Response validation certificate: The public certificate that the IdP uses to sign SAML responses. Paste the entire PEM-encoded certificate, including the
-----BEGIN CERTIFICATE-----
and-----END CERTIFICATE-----
lines.
If the Cribl deployment is in Distributed mode with an Enterprise license, configure Role Mapping settings. With a Standard license, all external users are imported to Cribl in the
admin
role. If Cribl is running in Single-instance mode, you cannot map IdP groups to Cribl Roles.Select a Default role. Cribl recommends selecting
user
so that the default Role will be assigned to users who are not in any groups.In the Mapping fields, add mappings as needed. The IdP group names in the left column are case-sensitive and must match the values returned by IdP.

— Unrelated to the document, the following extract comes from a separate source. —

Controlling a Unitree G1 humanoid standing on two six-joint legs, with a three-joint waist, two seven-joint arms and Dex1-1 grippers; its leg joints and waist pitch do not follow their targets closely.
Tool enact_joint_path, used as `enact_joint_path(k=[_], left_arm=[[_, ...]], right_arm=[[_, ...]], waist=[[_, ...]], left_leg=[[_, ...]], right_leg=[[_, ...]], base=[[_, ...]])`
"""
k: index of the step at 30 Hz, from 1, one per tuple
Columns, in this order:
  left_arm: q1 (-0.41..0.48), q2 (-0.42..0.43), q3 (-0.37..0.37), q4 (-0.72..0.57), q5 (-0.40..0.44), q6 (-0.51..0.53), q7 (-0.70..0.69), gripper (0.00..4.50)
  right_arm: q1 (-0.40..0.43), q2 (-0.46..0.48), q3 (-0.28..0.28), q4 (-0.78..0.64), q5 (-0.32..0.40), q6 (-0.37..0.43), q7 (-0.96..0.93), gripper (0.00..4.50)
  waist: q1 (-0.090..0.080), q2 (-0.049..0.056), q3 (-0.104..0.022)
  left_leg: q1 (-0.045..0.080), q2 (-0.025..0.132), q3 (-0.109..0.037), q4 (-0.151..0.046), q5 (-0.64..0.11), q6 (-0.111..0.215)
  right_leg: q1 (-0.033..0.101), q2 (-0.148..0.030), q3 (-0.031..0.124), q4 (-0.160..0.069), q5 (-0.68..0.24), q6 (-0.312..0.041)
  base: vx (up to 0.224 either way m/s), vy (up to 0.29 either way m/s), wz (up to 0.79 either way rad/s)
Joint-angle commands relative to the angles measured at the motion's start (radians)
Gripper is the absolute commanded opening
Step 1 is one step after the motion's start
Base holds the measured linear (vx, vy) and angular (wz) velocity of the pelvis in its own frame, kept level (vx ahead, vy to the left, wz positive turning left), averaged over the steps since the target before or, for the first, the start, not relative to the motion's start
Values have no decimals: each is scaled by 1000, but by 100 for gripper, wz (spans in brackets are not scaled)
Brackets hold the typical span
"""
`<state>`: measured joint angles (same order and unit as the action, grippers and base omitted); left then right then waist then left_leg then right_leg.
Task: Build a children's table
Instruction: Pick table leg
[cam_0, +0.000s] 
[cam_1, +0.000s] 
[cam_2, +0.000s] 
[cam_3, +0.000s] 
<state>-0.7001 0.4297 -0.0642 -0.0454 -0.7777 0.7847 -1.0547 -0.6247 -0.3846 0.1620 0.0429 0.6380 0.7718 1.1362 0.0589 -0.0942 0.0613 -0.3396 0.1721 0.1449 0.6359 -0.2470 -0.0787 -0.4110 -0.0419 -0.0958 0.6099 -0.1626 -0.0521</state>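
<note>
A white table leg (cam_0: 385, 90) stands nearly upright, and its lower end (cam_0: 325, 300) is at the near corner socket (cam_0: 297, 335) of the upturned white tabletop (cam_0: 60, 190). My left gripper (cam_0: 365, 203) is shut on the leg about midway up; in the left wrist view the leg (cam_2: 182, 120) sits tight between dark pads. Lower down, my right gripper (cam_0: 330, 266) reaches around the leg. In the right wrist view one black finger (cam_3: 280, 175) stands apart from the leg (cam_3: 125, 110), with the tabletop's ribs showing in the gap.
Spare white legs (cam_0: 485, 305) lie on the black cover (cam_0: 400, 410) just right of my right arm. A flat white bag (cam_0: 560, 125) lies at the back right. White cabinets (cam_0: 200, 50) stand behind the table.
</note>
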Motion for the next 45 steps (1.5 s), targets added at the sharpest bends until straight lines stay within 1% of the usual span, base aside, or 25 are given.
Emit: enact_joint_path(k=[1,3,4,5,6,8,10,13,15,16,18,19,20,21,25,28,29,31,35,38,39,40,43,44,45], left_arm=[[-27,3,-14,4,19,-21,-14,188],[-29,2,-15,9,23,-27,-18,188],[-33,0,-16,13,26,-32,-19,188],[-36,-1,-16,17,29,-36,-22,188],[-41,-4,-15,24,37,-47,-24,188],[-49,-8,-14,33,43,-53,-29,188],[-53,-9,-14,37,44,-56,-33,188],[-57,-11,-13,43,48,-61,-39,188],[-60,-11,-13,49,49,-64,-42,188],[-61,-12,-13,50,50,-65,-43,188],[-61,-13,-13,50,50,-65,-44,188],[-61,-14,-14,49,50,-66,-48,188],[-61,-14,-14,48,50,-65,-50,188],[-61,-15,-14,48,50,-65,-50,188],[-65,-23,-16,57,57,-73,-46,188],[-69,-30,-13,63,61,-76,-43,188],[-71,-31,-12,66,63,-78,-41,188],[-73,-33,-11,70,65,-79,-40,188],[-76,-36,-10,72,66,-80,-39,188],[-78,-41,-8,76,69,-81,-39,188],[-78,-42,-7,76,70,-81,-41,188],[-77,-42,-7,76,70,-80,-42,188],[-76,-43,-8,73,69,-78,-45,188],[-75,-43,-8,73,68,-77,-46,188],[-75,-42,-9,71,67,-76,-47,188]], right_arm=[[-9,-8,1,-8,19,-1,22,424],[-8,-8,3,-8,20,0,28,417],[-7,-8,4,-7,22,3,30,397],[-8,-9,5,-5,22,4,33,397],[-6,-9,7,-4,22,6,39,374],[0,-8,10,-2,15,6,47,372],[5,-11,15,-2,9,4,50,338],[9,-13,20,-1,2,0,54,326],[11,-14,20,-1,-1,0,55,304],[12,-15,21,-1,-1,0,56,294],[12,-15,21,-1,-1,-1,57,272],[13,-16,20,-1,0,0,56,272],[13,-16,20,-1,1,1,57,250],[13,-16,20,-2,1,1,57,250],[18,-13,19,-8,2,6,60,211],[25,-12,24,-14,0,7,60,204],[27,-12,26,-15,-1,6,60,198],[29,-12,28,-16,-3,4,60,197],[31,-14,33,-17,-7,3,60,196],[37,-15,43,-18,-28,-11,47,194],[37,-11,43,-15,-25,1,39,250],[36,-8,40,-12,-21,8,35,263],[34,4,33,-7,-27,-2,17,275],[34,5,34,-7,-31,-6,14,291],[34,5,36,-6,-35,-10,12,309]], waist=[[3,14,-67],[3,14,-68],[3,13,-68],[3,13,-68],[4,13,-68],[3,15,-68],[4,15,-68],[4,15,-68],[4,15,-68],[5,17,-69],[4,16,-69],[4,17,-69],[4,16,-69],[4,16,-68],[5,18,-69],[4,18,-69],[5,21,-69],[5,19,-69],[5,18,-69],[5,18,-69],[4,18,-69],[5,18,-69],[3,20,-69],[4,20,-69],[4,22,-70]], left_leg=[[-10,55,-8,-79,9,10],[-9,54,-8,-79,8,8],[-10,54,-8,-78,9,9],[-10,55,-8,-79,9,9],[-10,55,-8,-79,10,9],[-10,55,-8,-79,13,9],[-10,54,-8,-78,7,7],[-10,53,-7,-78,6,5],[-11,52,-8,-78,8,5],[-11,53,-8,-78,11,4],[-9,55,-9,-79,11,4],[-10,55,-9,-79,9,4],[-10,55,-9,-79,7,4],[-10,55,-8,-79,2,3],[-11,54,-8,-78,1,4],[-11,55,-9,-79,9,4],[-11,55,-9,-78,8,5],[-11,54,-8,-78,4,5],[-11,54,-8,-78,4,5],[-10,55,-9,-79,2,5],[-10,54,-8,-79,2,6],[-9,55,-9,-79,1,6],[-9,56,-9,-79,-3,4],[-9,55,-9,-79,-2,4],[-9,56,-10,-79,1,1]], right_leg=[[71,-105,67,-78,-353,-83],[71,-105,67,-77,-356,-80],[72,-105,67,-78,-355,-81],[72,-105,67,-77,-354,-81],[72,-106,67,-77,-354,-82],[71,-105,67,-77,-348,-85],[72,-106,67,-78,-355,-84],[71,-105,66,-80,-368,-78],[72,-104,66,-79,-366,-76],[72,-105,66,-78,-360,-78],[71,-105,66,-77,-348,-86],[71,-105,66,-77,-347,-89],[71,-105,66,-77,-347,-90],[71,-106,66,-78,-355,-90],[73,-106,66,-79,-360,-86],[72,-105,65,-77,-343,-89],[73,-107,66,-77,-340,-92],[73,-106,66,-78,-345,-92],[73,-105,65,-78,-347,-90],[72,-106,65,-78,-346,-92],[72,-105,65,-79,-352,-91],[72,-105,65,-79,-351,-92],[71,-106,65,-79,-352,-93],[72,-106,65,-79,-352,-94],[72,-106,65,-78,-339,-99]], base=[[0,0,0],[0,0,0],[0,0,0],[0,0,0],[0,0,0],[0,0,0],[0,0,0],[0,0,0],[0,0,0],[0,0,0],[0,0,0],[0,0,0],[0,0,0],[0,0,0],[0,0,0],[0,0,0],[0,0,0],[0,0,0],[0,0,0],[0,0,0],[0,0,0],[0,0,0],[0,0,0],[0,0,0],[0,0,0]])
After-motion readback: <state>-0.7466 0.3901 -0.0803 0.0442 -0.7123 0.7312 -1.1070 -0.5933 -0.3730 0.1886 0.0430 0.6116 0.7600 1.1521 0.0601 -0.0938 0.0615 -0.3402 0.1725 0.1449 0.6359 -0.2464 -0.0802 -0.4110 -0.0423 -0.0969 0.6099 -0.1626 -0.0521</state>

Keep these principles in mind when you map groups to Roles:
- An IdP group can map to more than one Cribl Role. Likewise, a Cribl Role can map to more than one IdP group.
- If a user has multiple Roles, Cribl applies the union of the most permissive levels of access.
- If a user has no mapped Roles, Cribl automatically assigns the default Role that you specify.
- The value used to identify groups in the IdP (such as GUID, Object ID, or group name) is case-sensitive and must exactly match the value you enter in Cribl’s role mapping configuration.
Example Role mapping Review the other fields on the Authentication page and update their values as needed depending on the IdP and your desired configuration.
To prevent lockout, we recommend enabling Allow login as Local User until you’re certain that external authentication is working as intended. If you do get locked out, see Manual Password Replacement.
Select Save.
Verify that SSO Is Working
Log out of Cribl and verify that login page includes a button for the IdP.
Select Log in with … (the button should include the name of the IdP that you configured).
Cribl should redirect you to the IdP to authenticate.
Troubleshooting
If you encounter issues when setting up SSO integration, refer to SSO Troubleshooting.